Postby Russell » Tue Feb 22, 2011 2:54 pm

gringop wrote:
There are very real security risks re. cookies and caches. Before I go further, let me acknowledge that there are varying levels of needed security. For someone who only uses their computer to visit this site, there would not be much risk to allow cookies and never clear a cache.

For someone who makes purchases online, does banking, uses their computer for work or keeps personal financial info on their computer, allowing all cookies and never clearing the cache runs an enormous risk of problems should that computer be accessed by an unauthorised user. Laptops and home computers get stolen every day.



Physical security is a completely different animal than cookies and cache. Saved passwords are also completely separate from cookies and cache. If you have your computer stolen from you, you have a much more important issue to deal with than having saved cookies and cache.

If you have your bank website set to auto login, how long do you think it will take someone to do a few fund transfers? If you have data on your clients and customers, do you really want others to be able to see the files that are in your cache?

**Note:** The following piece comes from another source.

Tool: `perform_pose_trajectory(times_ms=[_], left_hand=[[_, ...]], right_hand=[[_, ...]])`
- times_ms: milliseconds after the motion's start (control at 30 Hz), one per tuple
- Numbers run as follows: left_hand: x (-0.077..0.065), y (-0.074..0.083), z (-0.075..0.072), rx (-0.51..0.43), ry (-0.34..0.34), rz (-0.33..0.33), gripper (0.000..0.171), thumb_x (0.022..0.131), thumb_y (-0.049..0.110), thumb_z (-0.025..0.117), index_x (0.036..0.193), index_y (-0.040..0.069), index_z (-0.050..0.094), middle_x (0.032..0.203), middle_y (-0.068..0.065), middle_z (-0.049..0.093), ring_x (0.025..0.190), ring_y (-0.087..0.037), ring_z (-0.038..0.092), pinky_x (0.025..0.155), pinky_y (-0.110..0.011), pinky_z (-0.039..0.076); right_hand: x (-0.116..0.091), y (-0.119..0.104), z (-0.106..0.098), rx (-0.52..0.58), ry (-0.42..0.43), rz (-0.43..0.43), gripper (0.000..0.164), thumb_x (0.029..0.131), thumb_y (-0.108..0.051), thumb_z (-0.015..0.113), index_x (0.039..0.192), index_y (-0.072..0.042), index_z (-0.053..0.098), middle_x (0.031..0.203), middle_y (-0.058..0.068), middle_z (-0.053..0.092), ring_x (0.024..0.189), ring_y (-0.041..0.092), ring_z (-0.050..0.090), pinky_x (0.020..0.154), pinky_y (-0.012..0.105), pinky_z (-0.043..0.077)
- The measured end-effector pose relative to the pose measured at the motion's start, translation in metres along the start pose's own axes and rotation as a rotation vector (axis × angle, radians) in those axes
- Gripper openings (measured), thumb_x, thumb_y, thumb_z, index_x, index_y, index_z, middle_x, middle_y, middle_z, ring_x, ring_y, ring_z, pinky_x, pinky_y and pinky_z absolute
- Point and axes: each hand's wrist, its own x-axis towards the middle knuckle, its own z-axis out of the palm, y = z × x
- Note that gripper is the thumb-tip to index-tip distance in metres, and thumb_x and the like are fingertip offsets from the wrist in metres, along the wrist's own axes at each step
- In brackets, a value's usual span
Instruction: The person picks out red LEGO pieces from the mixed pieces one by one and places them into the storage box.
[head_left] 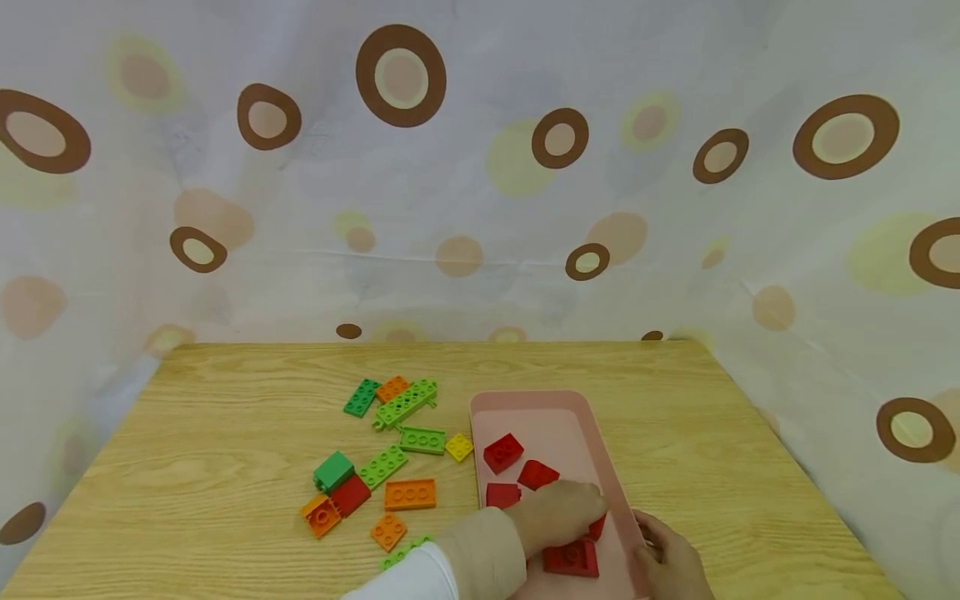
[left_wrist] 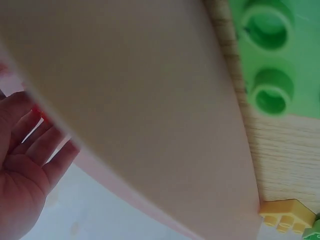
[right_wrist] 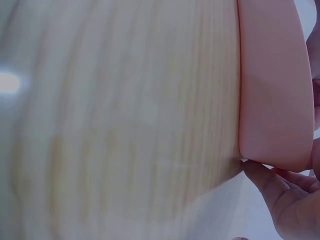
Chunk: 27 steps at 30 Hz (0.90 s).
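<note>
A pink tray (head_left: 536, 417) lies on the table with several red bricks in it. My left hand (head_left: 558, 517) reaches over its near half, fingers curled down at a red brick (head_left: 597, 527) that peeks out beneath them. In the left wrist view, a bit of red shows behind the bent fingers (left_wrist: 42, 140); the tray's wall (left_wrist: 135, 115) hides the rest. By the right side of the tray, my right hand (head_left: 671, 557) grips the edge, its fingers (right_wrist: 265, 182) at the tray's corner in the right wrist view.
Left of the tray lie loose bricks: a yellow one (head_left: 459, 447), light green plates (head_left: 405, 405), an orange plate (head_left: 410, 494), and a joined green, red and orange cluster (head_left: 334, 492). A patterned cloth (head_left: 480, 208) hangs behind the wooden table (head_left: 247, 417).
</note>
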Motion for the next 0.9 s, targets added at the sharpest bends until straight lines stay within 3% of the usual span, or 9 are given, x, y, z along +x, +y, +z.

Again, if you have your computer physically stolen from you, that is a much more important thing to deal with than clearing your cookies and cache. For physical security outside of locking your computer to your desk, I recommend full disk encryption using TrueCrypt.

The fact that you have no problem sharing that data doesn't mean that there are no risks to it. Some users have higher security needs than you do. If you like the convenience of having merchants track your actions and sending you "You may also like this" messages, understand that hackers can and do the same thing all the time.


Please provide evidence and/or proof of concept showing that outside of the website's servers being compromised, or the security of the client computer being compromised (infected by a trojan, malware, or outdated software that has not been maintained properly), history and/or cache files can be pulled from your computer by other sites. Otherwise you are spreading FUD. (Fear, Uncertainty, and Doubt).